[TASK DESCRIPTION]
Only one portion of the data is to be written out: from the line bearing "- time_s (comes" through the line bearing "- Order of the". Write it exactly as it appears.

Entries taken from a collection
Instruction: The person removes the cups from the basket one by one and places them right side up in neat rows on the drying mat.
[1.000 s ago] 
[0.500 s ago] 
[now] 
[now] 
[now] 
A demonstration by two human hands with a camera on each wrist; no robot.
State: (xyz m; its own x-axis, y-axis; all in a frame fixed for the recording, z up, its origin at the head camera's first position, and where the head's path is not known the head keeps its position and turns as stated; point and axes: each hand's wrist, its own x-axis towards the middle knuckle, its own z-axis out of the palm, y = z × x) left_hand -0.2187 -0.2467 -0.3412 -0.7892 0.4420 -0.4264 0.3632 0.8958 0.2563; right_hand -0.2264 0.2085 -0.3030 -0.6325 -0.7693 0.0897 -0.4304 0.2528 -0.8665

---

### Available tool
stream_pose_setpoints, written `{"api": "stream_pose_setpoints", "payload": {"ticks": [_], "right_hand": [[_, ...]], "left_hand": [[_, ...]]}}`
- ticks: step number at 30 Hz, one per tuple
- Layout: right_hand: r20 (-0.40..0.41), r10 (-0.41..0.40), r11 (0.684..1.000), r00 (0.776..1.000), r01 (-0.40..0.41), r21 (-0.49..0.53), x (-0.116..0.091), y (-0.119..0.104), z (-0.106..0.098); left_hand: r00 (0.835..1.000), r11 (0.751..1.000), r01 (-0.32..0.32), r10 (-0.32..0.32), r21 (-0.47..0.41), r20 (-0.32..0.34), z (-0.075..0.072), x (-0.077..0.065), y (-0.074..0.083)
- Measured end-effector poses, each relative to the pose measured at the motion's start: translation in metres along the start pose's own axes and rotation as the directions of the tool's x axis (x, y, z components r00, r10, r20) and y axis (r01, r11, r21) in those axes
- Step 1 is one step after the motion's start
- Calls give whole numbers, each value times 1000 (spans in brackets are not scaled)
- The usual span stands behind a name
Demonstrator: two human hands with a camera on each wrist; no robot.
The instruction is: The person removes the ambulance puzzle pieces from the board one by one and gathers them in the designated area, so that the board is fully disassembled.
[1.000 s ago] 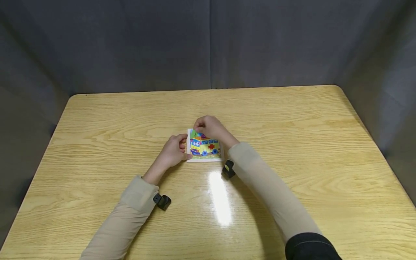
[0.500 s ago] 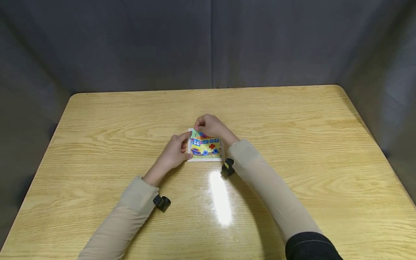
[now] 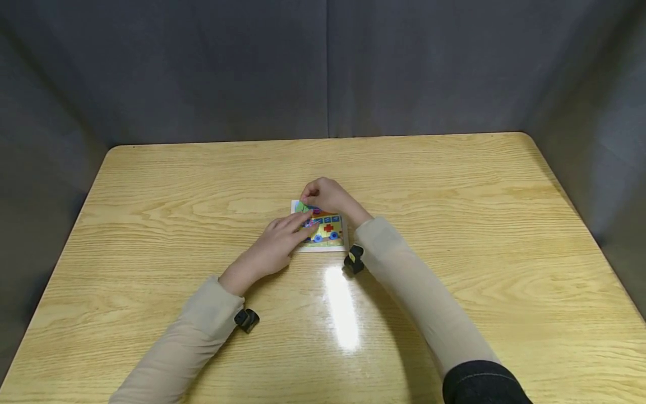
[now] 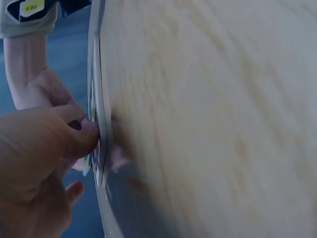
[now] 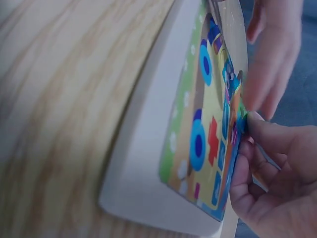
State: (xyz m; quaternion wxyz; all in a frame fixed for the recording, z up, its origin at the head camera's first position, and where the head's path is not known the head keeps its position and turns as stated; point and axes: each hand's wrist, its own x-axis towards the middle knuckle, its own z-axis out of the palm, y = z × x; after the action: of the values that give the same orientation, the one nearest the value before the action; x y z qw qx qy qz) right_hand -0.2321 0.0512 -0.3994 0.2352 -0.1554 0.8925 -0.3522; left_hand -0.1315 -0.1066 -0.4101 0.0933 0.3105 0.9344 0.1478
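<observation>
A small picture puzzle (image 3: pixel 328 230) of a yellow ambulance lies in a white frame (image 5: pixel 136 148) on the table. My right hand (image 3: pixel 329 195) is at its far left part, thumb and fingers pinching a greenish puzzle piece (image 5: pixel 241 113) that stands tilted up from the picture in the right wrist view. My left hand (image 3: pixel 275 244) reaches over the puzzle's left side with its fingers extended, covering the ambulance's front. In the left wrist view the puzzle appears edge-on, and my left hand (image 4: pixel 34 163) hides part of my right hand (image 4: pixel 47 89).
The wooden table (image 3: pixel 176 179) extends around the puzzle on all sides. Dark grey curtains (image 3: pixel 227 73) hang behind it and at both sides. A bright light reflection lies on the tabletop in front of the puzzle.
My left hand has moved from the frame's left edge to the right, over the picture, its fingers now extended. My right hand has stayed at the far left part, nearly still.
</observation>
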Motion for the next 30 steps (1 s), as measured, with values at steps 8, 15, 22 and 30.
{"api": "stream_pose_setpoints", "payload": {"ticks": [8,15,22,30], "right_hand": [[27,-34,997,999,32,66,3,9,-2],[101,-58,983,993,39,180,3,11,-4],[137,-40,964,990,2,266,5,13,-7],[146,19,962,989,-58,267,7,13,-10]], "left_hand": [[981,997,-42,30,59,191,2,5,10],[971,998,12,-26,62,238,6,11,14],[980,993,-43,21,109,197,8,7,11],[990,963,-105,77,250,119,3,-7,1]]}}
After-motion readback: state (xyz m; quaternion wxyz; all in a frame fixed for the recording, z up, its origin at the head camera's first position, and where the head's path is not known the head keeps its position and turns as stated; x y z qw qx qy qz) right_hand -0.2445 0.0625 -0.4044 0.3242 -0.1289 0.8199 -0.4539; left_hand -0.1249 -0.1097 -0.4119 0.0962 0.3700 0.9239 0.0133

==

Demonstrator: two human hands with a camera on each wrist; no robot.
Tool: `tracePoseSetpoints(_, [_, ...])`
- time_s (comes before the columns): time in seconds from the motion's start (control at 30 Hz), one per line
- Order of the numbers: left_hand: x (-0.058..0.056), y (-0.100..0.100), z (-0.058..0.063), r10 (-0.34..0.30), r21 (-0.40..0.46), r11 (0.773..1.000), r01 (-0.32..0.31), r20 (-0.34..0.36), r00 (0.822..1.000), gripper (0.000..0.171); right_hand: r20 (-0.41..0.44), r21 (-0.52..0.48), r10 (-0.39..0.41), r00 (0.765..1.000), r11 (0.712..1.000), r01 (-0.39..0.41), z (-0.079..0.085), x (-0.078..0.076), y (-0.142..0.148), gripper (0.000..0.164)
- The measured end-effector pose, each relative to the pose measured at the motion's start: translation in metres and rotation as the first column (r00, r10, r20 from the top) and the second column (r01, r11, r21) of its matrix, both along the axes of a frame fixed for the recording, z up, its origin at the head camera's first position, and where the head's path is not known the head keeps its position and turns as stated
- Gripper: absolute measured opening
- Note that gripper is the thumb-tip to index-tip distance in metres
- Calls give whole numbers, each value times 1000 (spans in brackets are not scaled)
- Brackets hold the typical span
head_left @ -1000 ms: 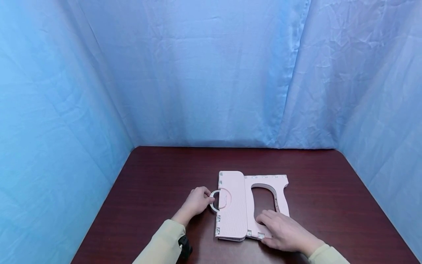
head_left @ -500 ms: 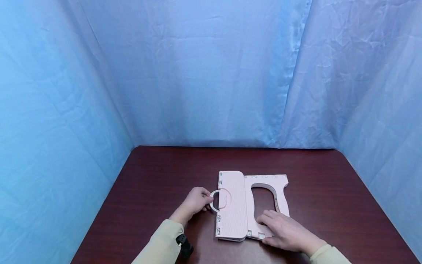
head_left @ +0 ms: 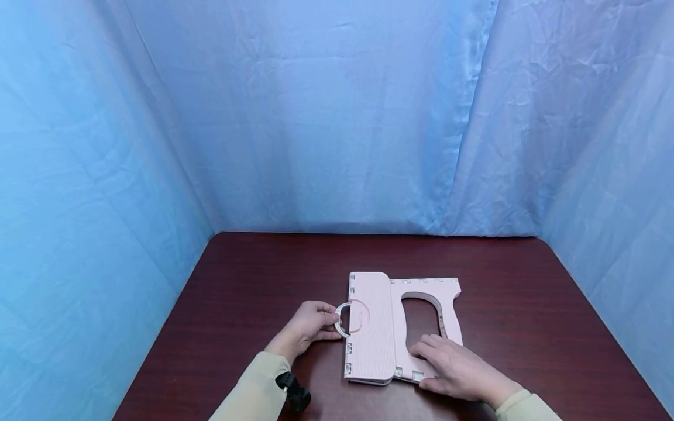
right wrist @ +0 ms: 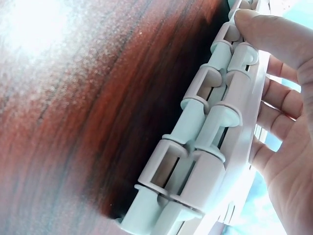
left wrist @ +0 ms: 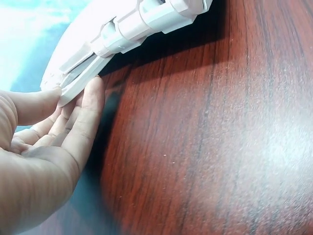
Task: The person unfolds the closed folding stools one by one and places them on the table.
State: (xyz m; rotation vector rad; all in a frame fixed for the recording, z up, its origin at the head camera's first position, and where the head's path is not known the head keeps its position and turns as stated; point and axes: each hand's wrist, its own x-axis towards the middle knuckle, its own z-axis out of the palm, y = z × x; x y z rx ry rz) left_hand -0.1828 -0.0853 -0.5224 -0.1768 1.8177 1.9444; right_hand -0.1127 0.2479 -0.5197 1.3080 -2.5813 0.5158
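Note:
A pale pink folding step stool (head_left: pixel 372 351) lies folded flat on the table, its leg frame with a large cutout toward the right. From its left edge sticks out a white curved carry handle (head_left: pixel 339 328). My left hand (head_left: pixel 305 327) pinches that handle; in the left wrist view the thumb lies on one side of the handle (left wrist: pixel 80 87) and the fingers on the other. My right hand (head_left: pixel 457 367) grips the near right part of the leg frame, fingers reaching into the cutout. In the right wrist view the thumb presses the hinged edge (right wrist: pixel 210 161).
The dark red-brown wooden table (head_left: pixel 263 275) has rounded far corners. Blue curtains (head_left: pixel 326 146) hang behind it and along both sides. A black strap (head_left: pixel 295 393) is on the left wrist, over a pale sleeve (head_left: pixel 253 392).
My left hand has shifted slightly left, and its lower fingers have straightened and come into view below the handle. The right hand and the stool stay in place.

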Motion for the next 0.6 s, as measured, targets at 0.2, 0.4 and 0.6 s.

[TASK RESULT]
- time_s (comes before the columns): time in seconds from the motion's start (control at 30 Hz), one per line
- Order of the numbers: left_hand: x (-0.058..0.056), y (-0.100..0.100), z (-0.058..0.063), r10 (-0.34..0.30), r21 (-0.40..0.46), r11 (0.773..1.000), r01 (-0.32..0.31), r20 (-0.34..0.36), r00 (0.822..1.000), gripper (0.000..0.171); right_hand: r20 (-0.41..0.44), r21 (-0.52..0.48), r10 (-0.39..0.41), r00 (0.765..1.000), r11 (0.712..1.000), r01 (-0.39..0.41), z (-0.079..0.085), x (-0.078..0.076), y (-0.142..0.148), gripper (0.000..0.164)

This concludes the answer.